Berlin. Der türkische Staatspräsident feiert die Hamas. Diese Äußerungen müssen bei Erdogans Deutschland-Besuch klar zurückgewiesen werden.

Am Rand des israelischen Karmelgebirges, südlich von Haifa, steht ein kleines Wäldchen, in dem Kiefern den Wanderern von Galiläa begehrten Schatten spenden. Auf einer bronzenen Gedenktafel, angebracht auf großen Natursteinen, steht auf Hebräisch und türkisch der Satz: „Der Atatürk-Wald wurde von Juden aus der Türkei gepflanzt“.

Das war im Jahr 1953 und dokumentiert eine große Verbundenheit zwischen Israelis und Türken aus dieser Zeit. Staatspräsident Yitzhak Ben-Zevi und der türkische Botschafter betonten bei der feierlichen Anpflanzung die Freundschaft beider Länder. Dreißig Bäumchen wurden kurze Zeit später ausgegraben und als Symbol des Friedens im Park der Nationen am Mausoleum des türkischen Staatsgründers Kemal Atatürk in Ankara wieder eingepflanzt.

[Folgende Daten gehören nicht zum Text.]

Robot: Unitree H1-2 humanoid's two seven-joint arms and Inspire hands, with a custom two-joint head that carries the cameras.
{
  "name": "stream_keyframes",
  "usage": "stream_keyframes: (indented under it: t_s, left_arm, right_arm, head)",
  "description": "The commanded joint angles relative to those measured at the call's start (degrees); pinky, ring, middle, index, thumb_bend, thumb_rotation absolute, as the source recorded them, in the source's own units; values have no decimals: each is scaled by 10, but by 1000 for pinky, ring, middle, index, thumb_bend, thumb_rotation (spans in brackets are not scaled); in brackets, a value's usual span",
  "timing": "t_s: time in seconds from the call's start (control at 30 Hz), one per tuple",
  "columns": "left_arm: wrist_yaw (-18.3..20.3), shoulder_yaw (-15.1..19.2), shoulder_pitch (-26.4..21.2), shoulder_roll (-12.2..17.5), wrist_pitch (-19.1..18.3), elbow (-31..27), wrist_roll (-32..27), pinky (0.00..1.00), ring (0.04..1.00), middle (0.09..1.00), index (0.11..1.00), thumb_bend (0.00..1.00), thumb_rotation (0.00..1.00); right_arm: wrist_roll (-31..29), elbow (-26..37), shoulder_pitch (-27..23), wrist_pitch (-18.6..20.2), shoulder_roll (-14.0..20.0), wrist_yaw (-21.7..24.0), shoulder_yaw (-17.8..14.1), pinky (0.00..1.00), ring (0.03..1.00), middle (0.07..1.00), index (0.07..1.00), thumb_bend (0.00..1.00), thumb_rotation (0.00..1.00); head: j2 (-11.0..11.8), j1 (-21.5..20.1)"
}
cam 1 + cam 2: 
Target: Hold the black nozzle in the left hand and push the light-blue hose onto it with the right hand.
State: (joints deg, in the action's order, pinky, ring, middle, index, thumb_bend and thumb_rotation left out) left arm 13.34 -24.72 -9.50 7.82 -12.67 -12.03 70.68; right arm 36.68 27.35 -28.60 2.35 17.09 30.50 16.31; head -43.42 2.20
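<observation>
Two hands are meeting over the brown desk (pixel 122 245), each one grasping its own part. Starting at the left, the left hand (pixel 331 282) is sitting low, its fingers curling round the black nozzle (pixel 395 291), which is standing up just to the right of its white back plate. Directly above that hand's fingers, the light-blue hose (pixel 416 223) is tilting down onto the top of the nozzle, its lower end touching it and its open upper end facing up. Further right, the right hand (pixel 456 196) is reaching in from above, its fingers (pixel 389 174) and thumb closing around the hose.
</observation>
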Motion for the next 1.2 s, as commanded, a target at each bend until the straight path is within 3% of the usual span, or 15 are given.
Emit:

Jörg Quoos, Chef der Zentralredaktion
Jörg Quoos, Chef der Zentralredaktion © ZRB | Dirk Bruniecki

Recep Tayyip Erdogan sollte sich von seinem 1000-Zimmer-Palast einmal die kurze Strecke zum Friedenspark chauffieren lassen und sich dieser besonderen Geschichte bewusstwerden. Es ist erschreckend, dass der türkische Präsident ausgerechnet am Todestag des Staatsgründer, der die Religion klug vom Staatswesen trennte, Israel de facto das Existenzrecht absprach. Israel versuche „einen Staat aufzubauen, dessen Geschichte nur 75 Jahre zurückreicht und dessen Legitimität durch den eigenen Faschismus in Frage gestellt wird“, so die jüngste These des Präsidenten, in dessen Land Produkte Israels schon boykottiert werden.

Erdogans Hamas-Lob ist eine schwere Belastung für seinen Deutschland-Besuch

Erdogans Worte und auch sein Lob für die Hamas als „Befreier“ passen in eine lange Reihe von politischen Positionsbestimmungen, die die Türkei immer weiter weg vom Westen und der Europäischen Union treiben. Sie sind auch eine schwere Belastung für den bevorstehenden Kurzbesuch Erdogans in Berlin beim Bundespräsidenten und beim Kanzler.

Im Januar 2020 war Erdogan zuletzt in der deutschen Hauptstadt. Ein halbes Jahr später verurteilten türkische Richter den deutschen Journalisten Deniz Yücel zu einer Haftstrafe, nachdem man ihn willkürlich und ohne Grund monatelang eingesperrt hatte.

Dieser Anschlag auf die Pressefreiheit wurde im Verhältnis zur türkischen Regierung nie richtig aufgearbeitet, und es ist kein Wunder, dass in Berlin wenig zu den Details der heiklen Visite bekannt wird. Ein gemeinsamer Besuch mit dem Kanzler im Olympiastadion zum Länderspiel Deutschland-Türkei ist jedenfalls schon gestrichen. Für Bilder mit Fanschals und Jubel ist bei diesem Besuch kein Platz. Wer wie die deutsche Regierung Israels Existenzrecht zur Staatsräson erklärt, muss in diesem Fall politische Gastlichkeit neu definieren und Klartext sprechen.

Kanzler und Bundespräsident müssen Erdogans Äußerungen zurückweisen

Dem türkischen Präsidenten muss klar gemacht werden, dass Regierungen, die dieses Existenzrecht nicht anerkennen, in Deutschland keinen echten Partner haben. Auch islamistische Tendenzen, für die der türkische Präsident vor Jahren sogar im eigenen Land verurteilt wurde, zählen zu diesen Tabus. Die geopolitische Bedeutung der Türkei steht außer Frage und allein die vielen Landsleute Erdogans und ihre Nachkommen mit deutschem Pass, die in Deutschland leben und arbeiten, zwingen zum Dialog. Die Türkei wird auch in der Nato und bei der Lösung von Migrationsproblemen gebraucht.

Aber weder der Bundespräsident noch der Kanzler werden sich verkneifen können, in Anwesenheit des Gastes die Äußerungen Erdogans zurückzuweisen. Sie müssen dabei nicht allzu diplomatisch sein, schließlich liebt der türkische Präsident selbst das klare Wort.